Alarico, que en los últimos tiempos se había enfrentado al malestar de los suyos por su empeño en seguir negociando, se dejó llevar por la furia y se decidió a arrasar Roma. Eran los últimos días de agosto cuando el ejército godo volvió a presentarse ante las murallas romanas con la intención, esta vez sí, de asestarle un golpe mortal. "El estruendo que saludó a Alarico cuando éste salió de su tienda para ponerse al frente de las tropas aumentó hasta hacerse ensordecedor e incontenible. Roma estaba atada de pies y manos, humillada. Hacía casi dos años que Alarico había levantado la espada sobre el cuello de la ciudad y ahora iba a abatirla". La visión desde los muros de la ciudad de aquellos 40.000 hombres preparados para lanzar el ataque debía resultar aterradora.

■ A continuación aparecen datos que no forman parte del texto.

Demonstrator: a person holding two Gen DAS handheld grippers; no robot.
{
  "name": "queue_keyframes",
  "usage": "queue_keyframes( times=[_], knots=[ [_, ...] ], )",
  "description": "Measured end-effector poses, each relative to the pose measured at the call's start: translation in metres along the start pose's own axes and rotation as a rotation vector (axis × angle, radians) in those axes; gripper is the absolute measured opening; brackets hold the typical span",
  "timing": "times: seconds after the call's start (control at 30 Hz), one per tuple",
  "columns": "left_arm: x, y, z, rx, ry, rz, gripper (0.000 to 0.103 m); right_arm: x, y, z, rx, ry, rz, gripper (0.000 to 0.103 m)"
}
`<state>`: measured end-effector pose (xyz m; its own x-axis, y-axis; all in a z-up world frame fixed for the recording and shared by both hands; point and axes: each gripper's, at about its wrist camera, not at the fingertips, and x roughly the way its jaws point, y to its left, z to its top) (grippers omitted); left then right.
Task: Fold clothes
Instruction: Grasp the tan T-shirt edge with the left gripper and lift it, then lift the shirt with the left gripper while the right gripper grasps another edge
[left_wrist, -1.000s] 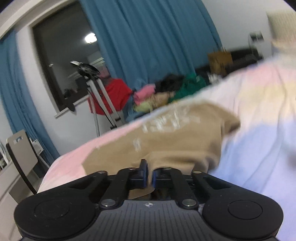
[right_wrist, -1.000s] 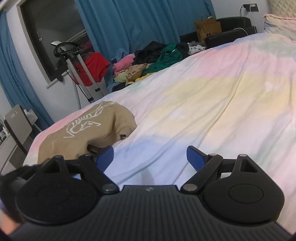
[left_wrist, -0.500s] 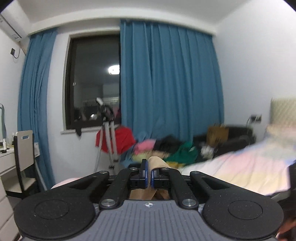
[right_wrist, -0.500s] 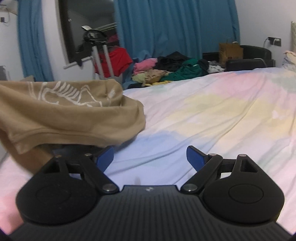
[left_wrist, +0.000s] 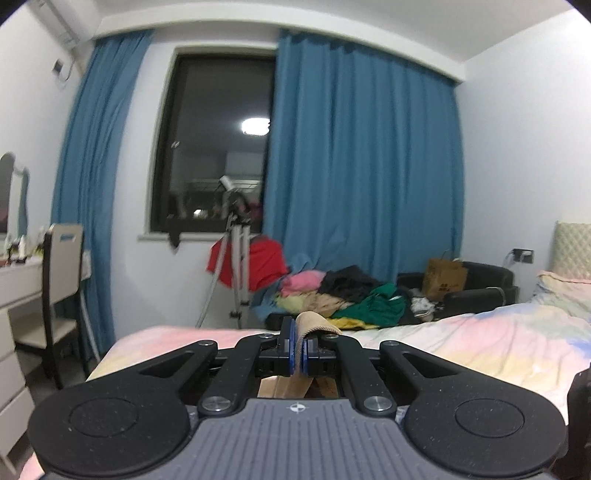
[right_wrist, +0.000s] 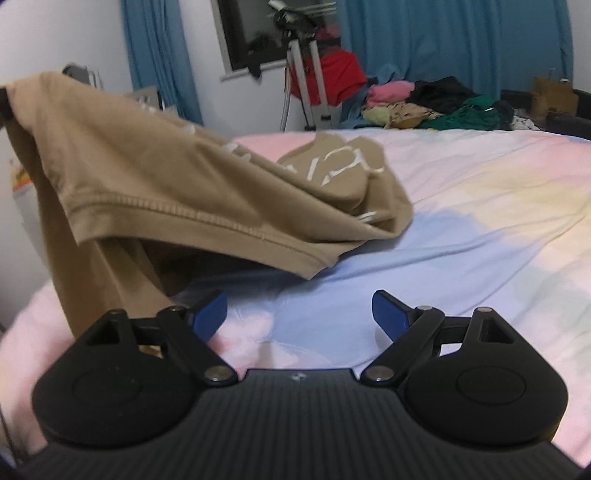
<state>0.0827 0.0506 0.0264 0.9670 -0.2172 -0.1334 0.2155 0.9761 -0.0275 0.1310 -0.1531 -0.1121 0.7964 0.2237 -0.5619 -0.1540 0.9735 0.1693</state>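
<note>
L claw (left_wrist: 297, 345) pinching fold of tan shirt (right_wrist: 207, 192), holding it up at 10 o'clock in R view; far end slumped on bed (right_wrist: 461, 229). R claw (right_wrist: 298, 314) spread wide, empty, low over sheet. Fabric soft, light, droopy, prob needs 2nd grip: hem corner at 12 o'clock looks best.

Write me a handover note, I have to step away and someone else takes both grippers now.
Left hand-held gripper: shut on a fold of the tan shirt, held up off the bed.
Right hand-held gripper: open, holding nothing, low over the sheet near the shirt's hanging hem.
Shirt: one end lifted, the other end bunched on the bed.
Done: shirt picked up. Left: spread it flat, fold it.
</note>
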Motion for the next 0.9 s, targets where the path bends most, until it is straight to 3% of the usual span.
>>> queue_keyframes(
  times=[0.17,0.23,0.43,0.5,0.63,0.77,0.9],
  knots=[
    [0.026,0.041,-0.020,-0.150,0.088,0.112,0.005,0.058,0.004,-0.002,-0.008,0.103,-0.034,0.086],
    [0.036,0.055,-0.025,-0.180,0.117,0.142,0.005,0.070,0.003,-0.003,0.014,0.104,-0.037,0.086],
    [0.063,0.081,-0.024,-0.140,0.113,0.152,0.005,0.079,-0.022,0.012,0.133,0.040,-0.081,0.063],
    [0.075,0.079,-0.029,-0.108,0.121,0.155,0.005,0.080,-0.044,0.017,0.238,0.031,-0.070,0.062],
    [0.097,0.076,-0.033,-0.105,0.139,0.184,0.005,0.072,-0.079,0.029,0.476,0.006,0.046,0.059],
    [0.097,0.072,-0.031,-0.101,0.118,0.175,0.005,0.070,-0.081,0.032,0.508,0.015,0.076,0.058],
    [0.089,0.063,-0.033,-0.072,0.105,0.189,0.005,0.071,-0.077,0.027,0.580,0.096,0.096,0.059]
  ],
)
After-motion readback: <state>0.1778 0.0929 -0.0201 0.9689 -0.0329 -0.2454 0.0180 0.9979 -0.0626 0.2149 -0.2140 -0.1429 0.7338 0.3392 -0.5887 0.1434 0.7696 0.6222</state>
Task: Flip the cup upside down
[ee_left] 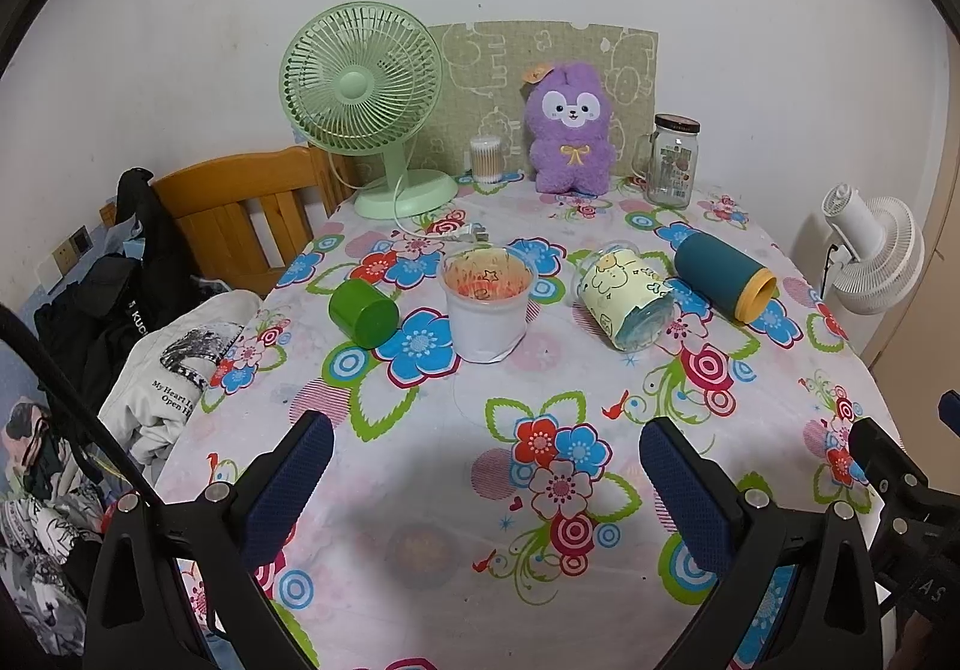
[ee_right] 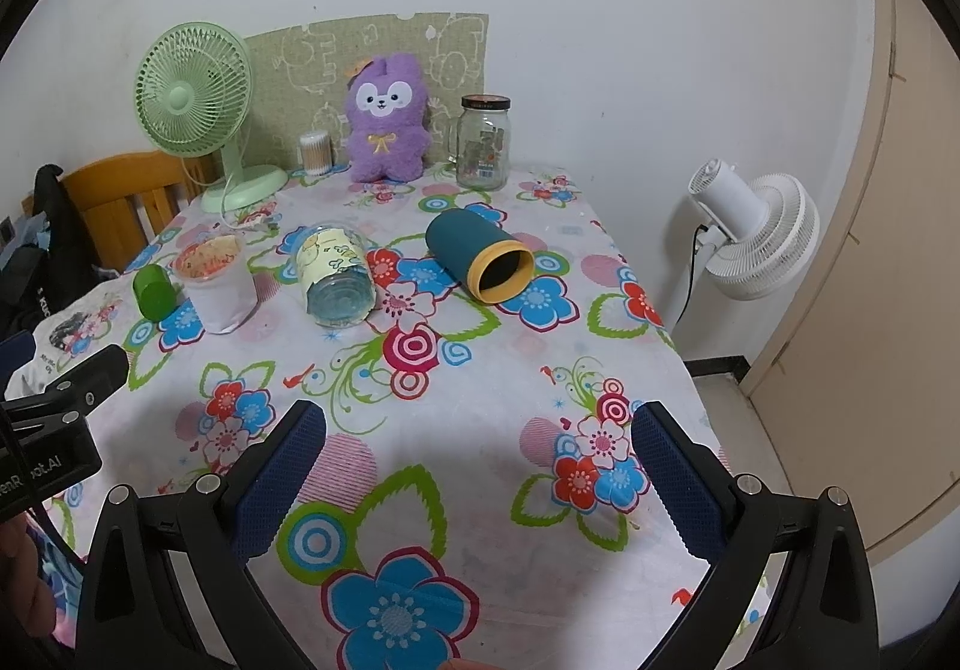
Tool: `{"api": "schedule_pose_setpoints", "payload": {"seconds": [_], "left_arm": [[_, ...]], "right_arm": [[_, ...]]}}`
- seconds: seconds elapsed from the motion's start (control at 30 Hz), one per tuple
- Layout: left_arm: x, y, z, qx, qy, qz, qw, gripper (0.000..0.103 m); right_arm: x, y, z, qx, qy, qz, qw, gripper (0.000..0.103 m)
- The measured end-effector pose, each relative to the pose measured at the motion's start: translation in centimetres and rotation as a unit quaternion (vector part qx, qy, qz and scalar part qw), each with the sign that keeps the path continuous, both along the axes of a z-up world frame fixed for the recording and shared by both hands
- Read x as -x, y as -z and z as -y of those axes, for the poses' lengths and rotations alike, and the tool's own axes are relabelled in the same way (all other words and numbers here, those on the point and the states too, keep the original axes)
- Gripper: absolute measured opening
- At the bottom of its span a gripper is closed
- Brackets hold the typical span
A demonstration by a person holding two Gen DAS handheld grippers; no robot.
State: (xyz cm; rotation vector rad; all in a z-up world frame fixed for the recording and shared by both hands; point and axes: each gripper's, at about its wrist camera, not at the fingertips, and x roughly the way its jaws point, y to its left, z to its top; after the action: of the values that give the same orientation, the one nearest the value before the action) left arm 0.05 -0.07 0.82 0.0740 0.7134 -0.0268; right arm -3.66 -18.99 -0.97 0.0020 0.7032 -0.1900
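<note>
**Grippers poised before upright cup**

The left gripper and right gripper hovered with jaws spread and empty over the floral tablecloth, apparently ahead of any grasp. At twelve o'clock from the left gripper stood the white cup, mouth up and not yet flipped, between a toppled green cup and a fallen yellow cup
</note>
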Motion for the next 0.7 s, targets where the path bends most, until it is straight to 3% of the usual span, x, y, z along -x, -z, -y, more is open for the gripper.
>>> {"api": "schedule_pose_setpoints", "payload": {"seconds": [0.7], "left_arm": [[-5.7, 0.7, 2.5, 0.009, 0.017, -0.022, 0.9996, 0.103]], "right_arm": [[-7.7, 0.9, 2.0, 0.013, -0.014, -0.03, 0.999, 0.103]]}}
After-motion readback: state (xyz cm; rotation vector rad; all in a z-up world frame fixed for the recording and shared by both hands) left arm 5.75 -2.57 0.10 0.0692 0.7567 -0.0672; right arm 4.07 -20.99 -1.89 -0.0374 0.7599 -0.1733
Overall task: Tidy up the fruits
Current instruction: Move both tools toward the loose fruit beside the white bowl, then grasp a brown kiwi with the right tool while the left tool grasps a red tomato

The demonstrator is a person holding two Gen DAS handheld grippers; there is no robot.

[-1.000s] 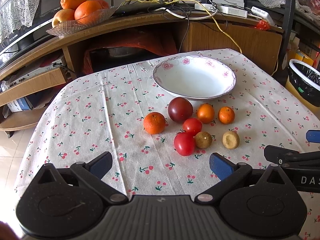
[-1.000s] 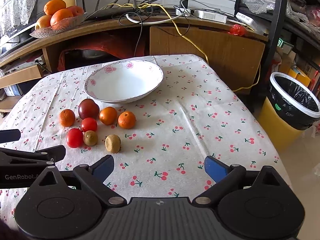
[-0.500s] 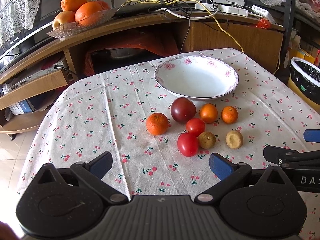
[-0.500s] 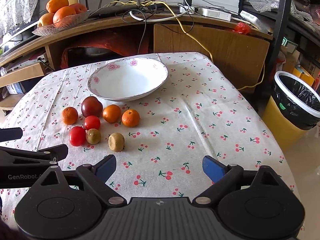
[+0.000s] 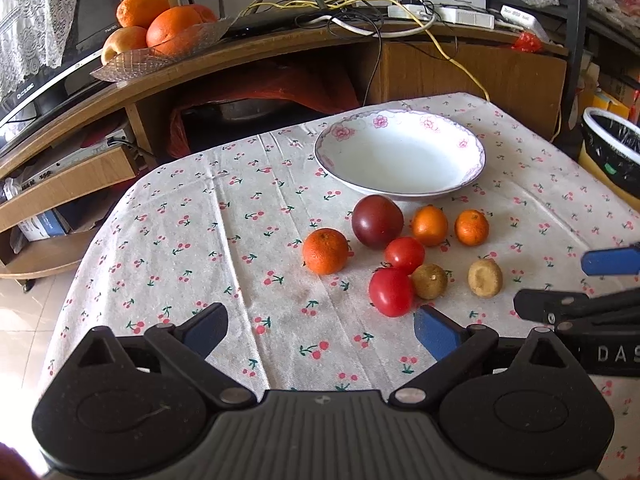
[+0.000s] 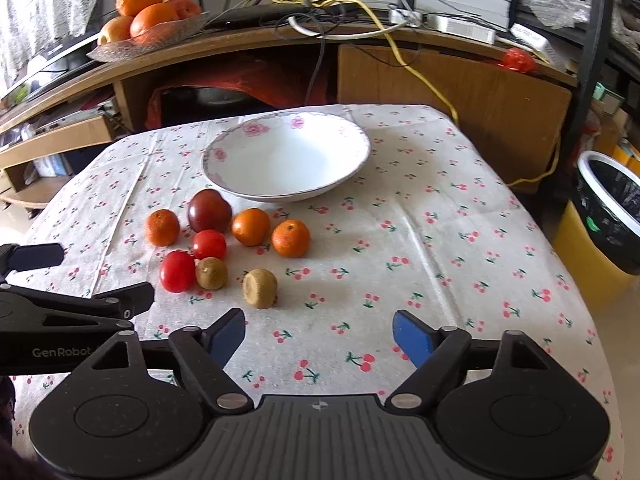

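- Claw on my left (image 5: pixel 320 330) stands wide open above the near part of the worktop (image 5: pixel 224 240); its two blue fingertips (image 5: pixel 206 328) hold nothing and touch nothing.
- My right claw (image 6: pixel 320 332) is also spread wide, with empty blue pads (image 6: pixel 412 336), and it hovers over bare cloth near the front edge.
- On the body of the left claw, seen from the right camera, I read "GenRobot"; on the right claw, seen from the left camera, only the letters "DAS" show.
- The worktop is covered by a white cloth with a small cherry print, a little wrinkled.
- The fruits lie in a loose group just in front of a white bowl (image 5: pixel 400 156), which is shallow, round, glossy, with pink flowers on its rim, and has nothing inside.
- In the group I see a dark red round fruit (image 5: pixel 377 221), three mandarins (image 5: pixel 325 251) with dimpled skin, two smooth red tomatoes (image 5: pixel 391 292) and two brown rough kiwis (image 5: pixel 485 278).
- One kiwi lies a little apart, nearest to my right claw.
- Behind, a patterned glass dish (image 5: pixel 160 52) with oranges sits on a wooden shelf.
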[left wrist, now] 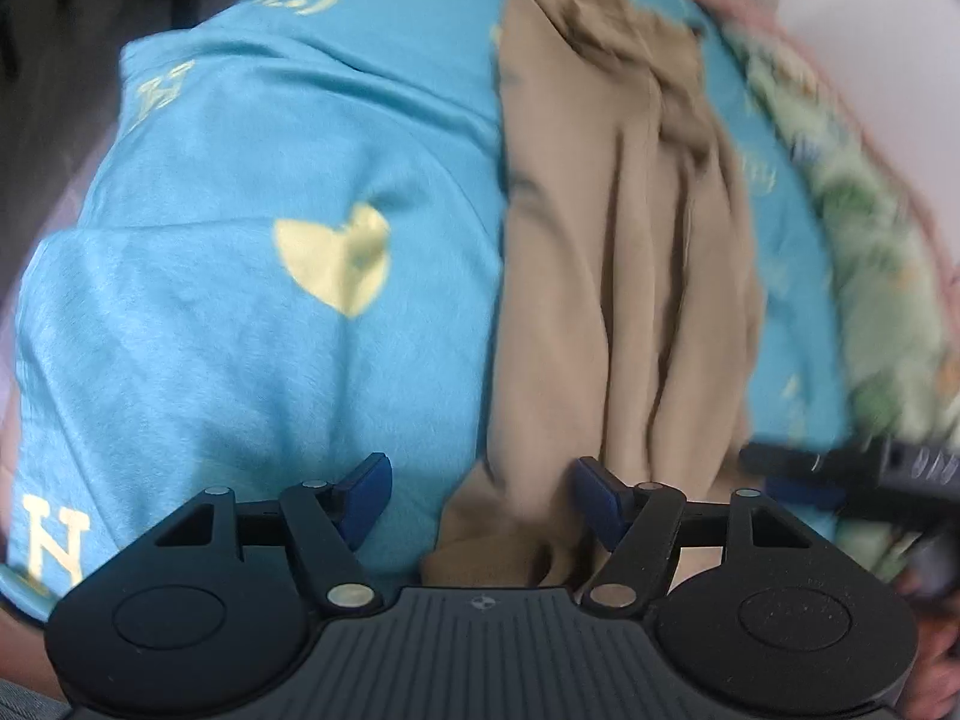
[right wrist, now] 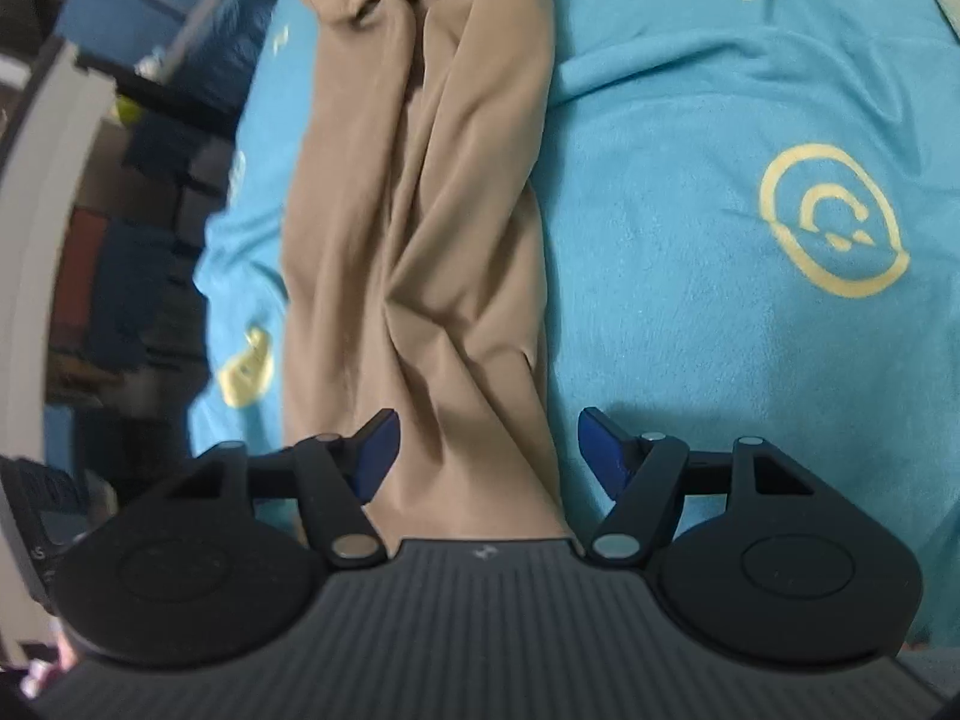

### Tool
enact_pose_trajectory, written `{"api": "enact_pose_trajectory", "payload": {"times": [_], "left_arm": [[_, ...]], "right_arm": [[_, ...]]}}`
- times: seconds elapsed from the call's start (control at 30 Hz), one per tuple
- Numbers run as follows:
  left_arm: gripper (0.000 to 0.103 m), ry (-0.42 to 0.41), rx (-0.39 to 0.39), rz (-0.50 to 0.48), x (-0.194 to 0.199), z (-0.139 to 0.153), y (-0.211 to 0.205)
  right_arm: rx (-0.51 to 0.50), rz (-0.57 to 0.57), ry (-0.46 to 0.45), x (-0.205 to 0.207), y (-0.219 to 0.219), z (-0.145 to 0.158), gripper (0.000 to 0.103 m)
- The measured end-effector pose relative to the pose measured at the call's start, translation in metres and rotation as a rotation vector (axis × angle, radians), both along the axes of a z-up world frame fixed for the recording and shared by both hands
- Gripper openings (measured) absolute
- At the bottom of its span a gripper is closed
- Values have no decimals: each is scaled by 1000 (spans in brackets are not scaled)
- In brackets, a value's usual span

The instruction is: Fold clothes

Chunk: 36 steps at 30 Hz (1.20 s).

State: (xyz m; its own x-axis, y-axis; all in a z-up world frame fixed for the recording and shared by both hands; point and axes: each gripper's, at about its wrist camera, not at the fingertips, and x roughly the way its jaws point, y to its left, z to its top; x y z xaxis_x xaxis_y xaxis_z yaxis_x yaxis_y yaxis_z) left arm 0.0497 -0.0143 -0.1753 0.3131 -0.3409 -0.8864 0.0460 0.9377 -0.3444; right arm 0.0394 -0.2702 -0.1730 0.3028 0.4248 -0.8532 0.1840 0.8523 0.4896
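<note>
A tan garment [left wrist: 624, 252] lies bunched in a long wrinkled strip on a turquoise blanket [left wrist: 252, 276] with yellow prints. My left gripper [left wrist: 483, 495] is open, its blue pads [left wrist: 366, 492] apart, with the near end of the garment between and under them. In the right wrist view the same tan garment [right wrist: 432, 228] runs away from me across the blanket [right wrist: 720, 252]. My right gripper [right wrist: 487, 450] is open, straddling the garment's near end. The right gripper also shows at the right edge of the left wrist view [left wrist: 858, 480].
A green patterned cloth [left wrist: 870, 276] lies along the blanket's right side in the left wrist view. In the right wrist view, shelves and stacked boxes [right wrist: 132, 168] stand beyond the blanket's left edge.
</note>
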Motion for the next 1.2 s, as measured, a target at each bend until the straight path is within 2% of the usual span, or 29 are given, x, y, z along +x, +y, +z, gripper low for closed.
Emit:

El asalto de Alarico no fue tan dramático como se podía temer, pero precipitó la desintegración del poder imperial
La noche del 24 de agosto de 410 fue el momento elegido para el ataque. Los asaltantes contaron con ayuda desde dentro de la ciudad: alguien -quizás algún esclavo sobornado, tal vez un ciudadano que solo pretendía que la agonía no se alargara- abrió la Puerta Salaria para facilitarles la entrada. La capital del Imperio caía en manos de los bárbaros. "Roma había dejado de ser eterna", escribe Marcel Le Glay en Grandeza y caída del Imperio Romano.
Y sin embargo, lo cierto es que, pese a la impresión que causaría la noticia, "el asalto a la ciudad no tuvo consecuencias dramáticas y hay que matizar la visión de la catástrofe total", afirma Arce. Para Alarico aquel golpe no significaba más que la demostración de su fracaso y, aunque dispuesto a desatar su ira, en el asalto a Roma se mantendría fiel a su deseo de no precipitar el desastre del Imperio. El respeto a las iglesias y a quienes buscaron refugio en ellas es la mejor prueba de que entre las pretensiones de los invasores no estaba la de reducir la ciudad a las cenizas. "Aparte de un incendio en los jardines de Salustio, los romanos perdieron sobre todo su orgullo y sus posesiones", comenta Philip Matyszak en el capítulo dedicado a Alarico en su obra Los enemigos de Roma.
Fueron muchos los romanos que lograron salir con vida de aquel saqueo, que se extendió durante tres días, y existen evidencias de que poco tiempo después Roma volvía a mostrar cierto dinamismo. "La verdad es que en contra de todas las probabilidades el Imperio de occidente volvió a levantar la cabeza", reconoce Baker. Pero el golpe había sido duro y la recuperación había exigido un precio muy alto. Roma había dejado de aparecer como invencible; su poder ya nunca más dejaría de estar cuestionado. Y, a la postre, como explica Le Glay, el golpe del 410 acabaría siendo un hito fundamental en la desintegración del poder imperial y el nacimiento de los estados nacionales.
Alarico no llegaría a ver nada de esto, pues solo unos meses después, tras ver también frustrados sus planes de trasladarse con su pueblo hacia África, le alcanzaría la muerte en la ciudad de Cosenza. Pero las huestes que le acompañaban acabarían siendo el embrión de uno de aquellos estados nacionales que sustituirían el poder del Imperio de Occidente. El Reino Visigodo de Tolosa y, poco después, de Toledo sería, en cierto modo, el fruto tardío de su osadía.